Former longtime fire chief dies

Former fire chief Jim McSwain

The man who spent 27 years protecting the city of Lawrence died Thursday.

Former Lawrence Fire Chief Jim McSwain, 65, died of natural causes at Lawrence Memorial Hospital.

Hired as the city’s fire chief in 1978 and retiring in 2005, McSwain’s legacy included merging the city’s fire department with Douglas County’s ambulance service, developing a plan to build and relocate fire stations, and instituting education programs within the department and fire safety practices within the city.

“He was really dedicated to giving the public the best fire service that he could,” former City Manager Mike Wildgen said.

In 1962, McSwain started his firefighter career in Montgomery, Ala., at a time when racial tension was high. He came to Lawrence in 1978 from Oklahoma State University, where he was a professor of fire science. In those days, it was a rare move to hire a fire chief from outside the department.

“I don’t want to say he’d seen it all, but he came pretty close to having seen it all. And actually having done it,” current Lawrence-Douglas County Fire Medical Chief Mark Bradford said.

At the top of McSwain’s mind was firefighter safety.

“His little nuance or saying at the end of all his memos or if he was going to be out of town was to be safe,” Bradford said.

Good friend and former utility director for the city Roger Coffey described McSwain as both persistent and professional. McSwain pushed to improve the city’s water supply system to help boost the city’s fire insurance rating, a goal he accomplished in 1984.

“He made quite clear to me that he planned to improve the city’s fire services and fire suppression services, and in order to do that, a well maintained and functioning water supply was needed,” Coffey said. “Everything meshed just right with us, personality and otherwise.”

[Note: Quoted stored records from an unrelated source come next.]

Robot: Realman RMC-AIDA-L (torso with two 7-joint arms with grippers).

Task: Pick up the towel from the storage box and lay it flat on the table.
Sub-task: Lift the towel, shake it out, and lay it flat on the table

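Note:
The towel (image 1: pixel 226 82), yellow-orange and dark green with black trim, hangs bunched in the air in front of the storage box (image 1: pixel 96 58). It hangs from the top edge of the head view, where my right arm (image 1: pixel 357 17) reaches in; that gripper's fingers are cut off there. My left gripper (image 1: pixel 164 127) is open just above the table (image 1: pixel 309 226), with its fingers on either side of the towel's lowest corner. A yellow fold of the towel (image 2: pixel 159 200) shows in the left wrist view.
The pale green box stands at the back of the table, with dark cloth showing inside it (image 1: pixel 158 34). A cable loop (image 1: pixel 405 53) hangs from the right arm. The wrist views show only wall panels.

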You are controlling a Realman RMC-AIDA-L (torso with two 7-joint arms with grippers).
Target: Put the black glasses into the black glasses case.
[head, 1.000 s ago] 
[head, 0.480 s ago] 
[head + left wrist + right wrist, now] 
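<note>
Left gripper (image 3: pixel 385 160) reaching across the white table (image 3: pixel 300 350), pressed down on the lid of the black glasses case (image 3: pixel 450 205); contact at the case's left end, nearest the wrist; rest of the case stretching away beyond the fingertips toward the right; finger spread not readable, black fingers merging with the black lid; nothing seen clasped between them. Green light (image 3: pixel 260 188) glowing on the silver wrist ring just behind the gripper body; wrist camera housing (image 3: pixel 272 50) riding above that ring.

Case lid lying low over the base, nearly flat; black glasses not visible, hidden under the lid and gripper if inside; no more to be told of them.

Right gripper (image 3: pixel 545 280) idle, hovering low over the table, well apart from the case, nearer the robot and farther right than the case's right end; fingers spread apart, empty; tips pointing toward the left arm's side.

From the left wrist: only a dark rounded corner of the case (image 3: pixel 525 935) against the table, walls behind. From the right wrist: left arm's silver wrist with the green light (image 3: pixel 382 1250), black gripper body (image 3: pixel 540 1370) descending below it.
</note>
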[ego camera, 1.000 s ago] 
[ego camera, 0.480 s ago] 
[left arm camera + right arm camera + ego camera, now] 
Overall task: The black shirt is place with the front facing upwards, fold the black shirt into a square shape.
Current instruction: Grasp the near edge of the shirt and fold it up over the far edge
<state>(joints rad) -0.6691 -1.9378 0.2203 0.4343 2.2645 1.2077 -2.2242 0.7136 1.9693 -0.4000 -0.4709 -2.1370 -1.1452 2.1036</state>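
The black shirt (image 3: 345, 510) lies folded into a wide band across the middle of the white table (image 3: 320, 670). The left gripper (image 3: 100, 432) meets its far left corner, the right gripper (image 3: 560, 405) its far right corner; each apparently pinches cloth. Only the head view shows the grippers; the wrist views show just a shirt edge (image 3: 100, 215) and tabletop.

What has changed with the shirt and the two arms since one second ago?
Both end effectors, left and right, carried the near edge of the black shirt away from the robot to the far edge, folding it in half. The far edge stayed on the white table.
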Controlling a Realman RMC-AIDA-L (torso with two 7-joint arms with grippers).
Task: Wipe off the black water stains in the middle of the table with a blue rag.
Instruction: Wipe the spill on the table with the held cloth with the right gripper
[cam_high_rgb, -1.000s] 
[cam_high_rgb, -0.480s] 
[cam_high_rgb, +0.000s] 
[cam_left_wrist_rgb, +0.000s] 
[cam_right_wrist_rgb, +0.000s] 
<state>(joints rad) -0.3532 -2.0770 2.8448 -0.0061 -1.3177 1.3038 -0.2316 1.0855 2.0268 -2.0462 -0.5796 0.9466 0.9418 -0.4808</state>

During McSwain’s tenure, the fire department fought high-profile fires at the FMC plant in North Lawrence in the 1980s, Kansas University’s Hoch Auditorium in 1991 and a blaze at the Sunflower Outdoor & Bike Shop in 1997.

In a 2005 interview with the Lawrence Journal-World, McSwain said one of his biggest disappointments was the death of firefighter Mark Blair, who died in a 1986 house fire, a case of arson.

“When you become a fire chief, if you are worth your salt at all, you tell yourself that you are going to leave this position without ever losing a firefighter,” McSwain said at the time. “I wasn’t able to do that.”

Rachel Schell Prather, who was married to McSwain for 15 years, said he was a family man at heart who put his children first and the fire department second. He looked forward to big family dinners with his children and grandchildren.

“He was happiest to sit back and watch them all,” his wife said.

Along with being Lawrence’s longstanding fire chief, McSwain can be remembered as the Santa Claus who found himself in a pickle every year on top of Weaver’s department store and had to be “rescued” by firefighters.

Even without the Santa suit, Prather said he was so well known in town that sometimes it felt “like I was with a celebrity.”

After retiring, McSwain moved outside the city limits and away from the blare of fire engines.

“Every time he heard them, you could tell it really worried him,” Prather said.

He still kept in contact with his former department, visiting firefighters and reading two to three newspapers a day.

A big man with hands the size of bear paws, McSwain had a great sense of humor, Bradford said.

Recently the two traded barbs over the color of fire trucks. According to Wildgen, McSwain was the inspiration behind the city’s unusual yellow-green fire trucks, a shade he believed would be easier to spot than the red ones.

“Any chance he could, he would try to throw in something lively to keep the situation going,” Bradford said.

The current fire chief said he and McSwain were probably more different than they were similar, but that doesn’t stop him from considering his predecessor as a professional and personal mentor.

“He gave me a lot of ideas about how to manage and how to lead people. Those things I will never forget,” he said.